START DATASET EXCERPTS
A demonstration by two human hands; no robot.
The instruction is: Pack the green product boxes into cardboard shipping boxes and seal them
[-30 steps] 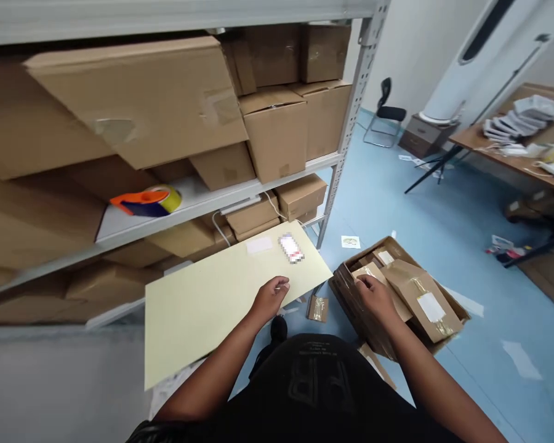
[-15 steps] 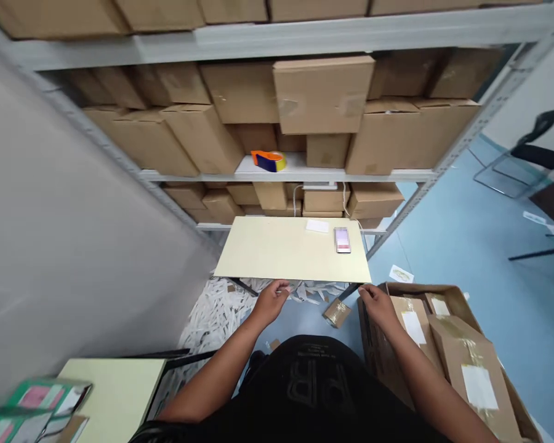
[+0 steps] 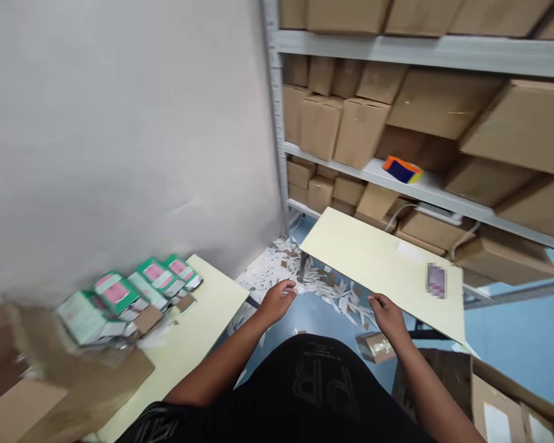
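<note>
- The left hand [image 3: 277,304] hangs in front of the body, above the floor, apart from both benches; its fingers are loosely curled, with a narrow gap between thumb and index finger.
- The right hand [image 3: 388,317] is just in front of the near edge of the shelf-side bench [image 3: 373,261]; its fingers are curled in, and I cannot tell whether the tips meet.
- The taped parcel [image 3: 376,346] lies on the floor [image 3: 316,317], below the right fingers and apart from them.
- On the shelf-side bench, beyond the right fingers, lie a pixelated phone [image 3: 436,281] and a white slip [image 3: 409,251]; the phone is near the right end.
- The wall-side bench [image 3: 219,292] has its corner near the left fingers; green-and-pink packets [image 3: 117,292] lie along its wall edge, well apart from them.
- White paper strips [image 3: 265,264] litter the floor beyond the left hand.
- A tape dispenser [image 3: 402,170] sits on the shelf [image 3: 376,167] among cardboard boxes [image 3: 364,129]; an open-topped carton [image 3: 457,372] with labelled parcels [image 3: 496,406] stands at lower right.
</note>
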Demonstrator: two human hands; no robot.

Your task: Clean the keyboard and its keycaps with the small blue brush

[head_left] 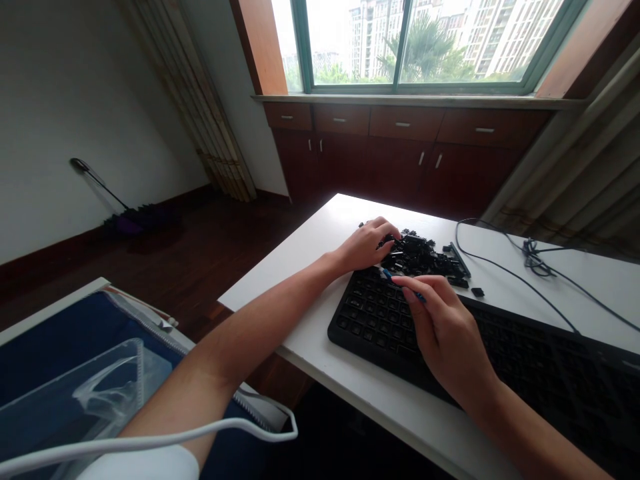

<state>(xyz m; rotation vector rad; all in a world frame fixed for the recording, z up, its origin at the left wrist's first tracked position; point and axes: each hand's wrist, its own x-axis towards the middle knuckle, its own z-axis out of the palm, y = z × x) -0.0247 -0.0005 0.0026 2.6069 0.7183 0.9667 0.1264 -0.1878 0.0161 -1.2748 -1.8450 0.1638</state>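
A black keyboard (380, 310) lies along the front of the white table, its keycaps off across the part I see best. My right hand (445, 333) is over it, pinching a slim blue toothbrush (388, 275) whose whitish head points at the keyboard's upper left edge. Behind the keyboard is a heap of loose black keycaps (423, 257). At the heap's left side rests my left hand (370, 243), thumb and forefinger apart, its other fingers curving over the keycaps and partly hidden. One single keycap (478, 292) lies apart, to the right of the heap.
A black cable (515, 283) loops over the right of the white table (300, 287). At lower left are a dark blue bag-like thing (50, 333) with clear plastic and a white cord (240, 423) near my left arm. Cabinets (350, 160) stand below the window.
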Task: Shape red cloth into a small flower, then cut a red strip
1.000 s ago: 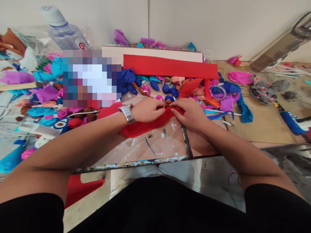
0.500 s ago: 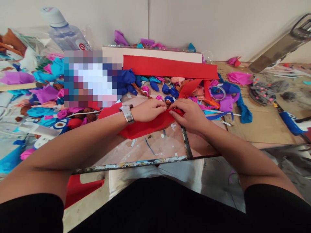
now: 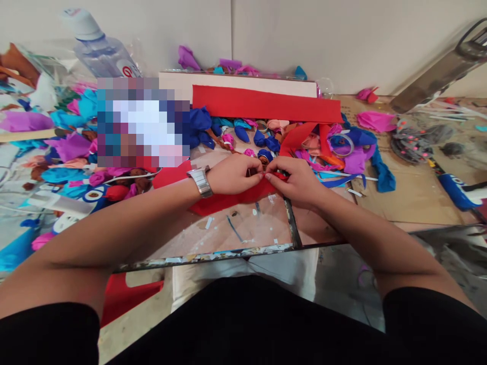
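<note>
L grip (image 3: 238,175): thumb + index tips drawn tog., pinching upper edge of red sheet (image 3: 228,202); metal watch (image 3: 201,181) on that wrist.
R grip (image 3: 299,180): thumb + index pinched on a gathered bit of same sheet; tips meet L tips or nearly so, exact contact too small to tell.
Red sheet: on tabletop (image 3: 266,230) in front of person, under both hands; free part spreads L beneath L hand + wrist, lower edge lying on tabletop. Cloth or paper, can't tell.
Just past fingers: small blue + orange bit (image 3: 264,156), more dk blue pcs (image 3: 268,142) behind it.
R of that: red strips (image 3: 290,142), clear ring (image 3: 342,145), purple pc (image 3: 355,161), white stick (image 3: 367,178).
Behind: long red strip (image 3: 266,105) lying flat, partly over white board (image 3: 236,83) nr wall (image 3: 304,40).
L side: heap of coloured scraps (image 3: 64,175), mostly purple, turq., pink, brown; white cable (image 3: 127,177) runs across; pixelated patch btwn heap + dk blue scraps, contents hidden.
Back L: clear bottle (image 3: 102,53) w/ white cap, tilted in view.
Far R: cardboard (image 3: 403,200) w/ grey mesh bundle (image 3: 411,142) dotted pink; blue-and-white tool (image 3: 458,191) nr its R end; grey bottle (image 3: 426,78) toward wall.
Below tabletop edge: white trousers (image 3: 243,274), black top (image 3: 251,324).
</note>
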Available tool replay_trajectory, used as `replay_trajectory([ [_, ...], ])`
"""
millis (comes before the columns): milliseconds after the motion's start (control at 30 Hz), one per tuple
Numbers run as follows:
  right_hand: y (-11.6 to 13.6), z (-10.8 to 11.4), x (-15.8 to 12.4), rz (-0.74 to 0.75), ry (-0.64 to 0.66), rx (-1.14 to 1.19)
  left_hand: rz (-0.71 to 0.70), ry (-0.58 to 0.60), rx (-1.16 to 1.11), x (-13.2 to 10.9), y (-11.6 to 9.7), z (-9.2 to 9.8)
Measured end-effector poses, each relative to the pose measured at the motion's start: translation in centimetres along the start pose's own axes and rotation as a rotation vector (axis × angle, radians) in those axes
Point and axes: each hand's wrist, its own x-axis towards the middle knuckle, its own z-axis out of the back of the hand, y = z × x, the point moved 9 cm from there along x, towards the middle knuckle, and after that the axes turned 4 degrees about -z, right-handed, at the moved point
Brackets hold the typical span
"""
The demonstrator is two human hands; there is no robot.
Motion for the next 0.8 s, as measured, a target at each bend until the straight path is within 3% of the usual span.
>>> replay_trajectory([
  [633,0.6,0.3,0.1,0.025,0.002,-0.009,-0.052,-0.057,0.15,-0.4,-1.7,0.4],
  [800,1.0,0.5,0.0,0.081,-0.032,0.02,-0.018,-0.036,0.049,-0.2,-0.5,0.2],
])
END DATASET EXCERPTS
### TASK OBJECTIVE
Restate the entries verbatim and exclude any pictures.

### TASK ANSWER
A demonstration by two human hands; no robot.
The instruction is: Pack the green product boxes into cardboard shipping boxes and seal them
[-30 steps] 
[-15 steps] 
[+0 steps] 
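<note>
- The left hand [image 3: 277,304] hangs in front of the body, above the floor, apart from both benches; its fingers are loosely curled, with a narrow gap between thumb and index finger.
- The right hand [image 3: 388,317] is just in front of the near edge of the shelf-side bench [image 3: 373,261]; its fingers are curled in, and I cannot tell whether the tips meet.
- The taped parcel [image 3: 376,346] lies on the floor [image 3: 316,317], below the right fingers and apart from them.
- On the shelf-side bench, beyond the right fingers, lie a pixelated phone [image 3: 436,281] and a white slip [image 3: 409,251]; the phone is near the right end.
- The wall-side bench [image 3: 219,292] has its corner near the left fingers; green-and-pink packets [image 3: 117,292] lie along its wall edge, well apart from them.
- White paper strips [image 3: 265,264] litter the floor beyond the left hand.
- A tape dispenser [image 3: 402,170] sits on the shelf [image 3: 376,167] among cardboard boxes [image 3: 364,129]; an open-topped carton [image 3: 457,372] with labelled parcels [image 3: 496,406] stands at lower right.
</note>
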Demonstrator: two human hands; no robot.

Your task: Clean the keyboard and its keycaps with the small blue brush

[head_left] 

<state>(xyz m; rotation vector rad; all in a world frame fixed for the recording, z up, its origin at the left wrist's first tracked position; point and axes: each hand's wrist, its own x-axis towards the middle knuckle, its own z-axis out of the palm, y = z × x) -0.0247 -0.0005 0.0026 2.6069 0.7183 0.9667 0.1264 -0.1878 0.0161 -1.2748 -1.8450 0.1638</state>
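A black keyboard (380, 310) lies along the front of the white table, its keycaps off across the part I see best. My right hand (445, 333) is over it, pinching a slim blue toothbrush (388, 275) whose whitish head points at the keyboard's upper left edge. Behind the keyboard is a heap of loose black keycaps (423, 257). At the heap's left side rests my left hand (370, 243), thumb and forefinger apart, its other fingers curving over the keycaps and partly hidden. One single keycap (478, 292) lies apart, to the right of the heap.
A black cable (515, 283) loops over the right of the white table (300, 287). At lower left are a dark blue bag-like thing (50, 333) with clear plastic and a white cord (240, 423) near my left arm. Cabinets (350, 160) stand below the window.
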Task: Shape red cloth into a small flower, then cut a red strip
1.000 s ago: 
0.500 s ago: 
now: 
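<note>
L grip (image 3: 238,175): thumb + index tips drawn tog., pinching upper edge of red sheet (image 3: 228,202); metal watch (image 3: 201,181) on that wrist.
R grip (image 3: 299,180): thumb + index pinched on a gathered bit of same sheet; tips meet L tips or nearly so, exact contact too small to tell.
Red sheet: on tabletop (image 3: 266,230) in front of person, under both hands; free part spreads L beneath L hand + wrist, lower edge lying on tabletop. Cloth or paper, can't tell.
Just past fingers: small blue + orange bit (image 3: 264,156), more dk blue pcs (image 3: 268,142) behind it.
R of that: red strips (image 3: 290,142), clear ring (image 3: 342,145), purple pc (image 3: 355,161), white stick (image 3: 367,178).
Behind: long red strip (image 3: 266,105) lying flat, partly over white board (image 3: 236,83) nr wall (image 3: 304,40).
L side: heap of coloured scraps (image 3: 64,175), mostly purple, turq., pink, brown; white cable (image 3: 127,177) runs across; pixelated patch btwn heap + dk blue scraps, contents hidden.
Back L: clear bottle (image 3: 102,53) w/ white cap, tilted in view.
Far R: cardboard (image 3: 403,200) w/ grey mesh bundle (image 3: 411,142) dotted pink; blue-and-white tool (image 3: 458,191) nr its R end; grey bottle (image 3: 426,78) toward wall.
Below tabletop edge: white trousers (image 3: 243,274), black top (image 3: 251,324).
</note>
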Available tool replay_trajectory, used as `replay_trajectory([ [_, ...], ])`
"""
millis (comes before the columns): milliseconds after the motion's start (control at 30 Hz), one per tuple
Numbers run as follows:
  right_hand: y (-11.6 to 13.6), z (-10.8 to 11.4), x (-15.8 to 12.4), rz (-0.74 to 0.75), ry (-0.64 to 0.66), rx (-1.14 to 1.19)
  left_hand: rz (-0.71 to 0.70), ry (-0.58 to 0.60), rx (-1.16 to 1.11), x (-13.2 to 10.9), y (-11.6 to 9.7), z (-9.2 to 9.8)
Measured end-effector poses, each relative to the pose measured at the motion's start: translation in centimetres along the start pose's own axes and rotation as a rotation vector (axis × angle, radians) in those axes
Point and axes: each hand's wrist, its own x-axis towards the middle knuckle, its own z-axis out of the back of the hand, y = z × x, the point moved 9 cm from there along x, towards the middle knuckle, and after that the axes turned 4 degrees about -z, right-handed, at the moved point
Brackets hold the typical span
"""
The demonstrator is two human hands; there is no robot.
Motion for the next 0.8 s, as measured, a target at each bend until the straight path is within 3% of the usual span.
>>> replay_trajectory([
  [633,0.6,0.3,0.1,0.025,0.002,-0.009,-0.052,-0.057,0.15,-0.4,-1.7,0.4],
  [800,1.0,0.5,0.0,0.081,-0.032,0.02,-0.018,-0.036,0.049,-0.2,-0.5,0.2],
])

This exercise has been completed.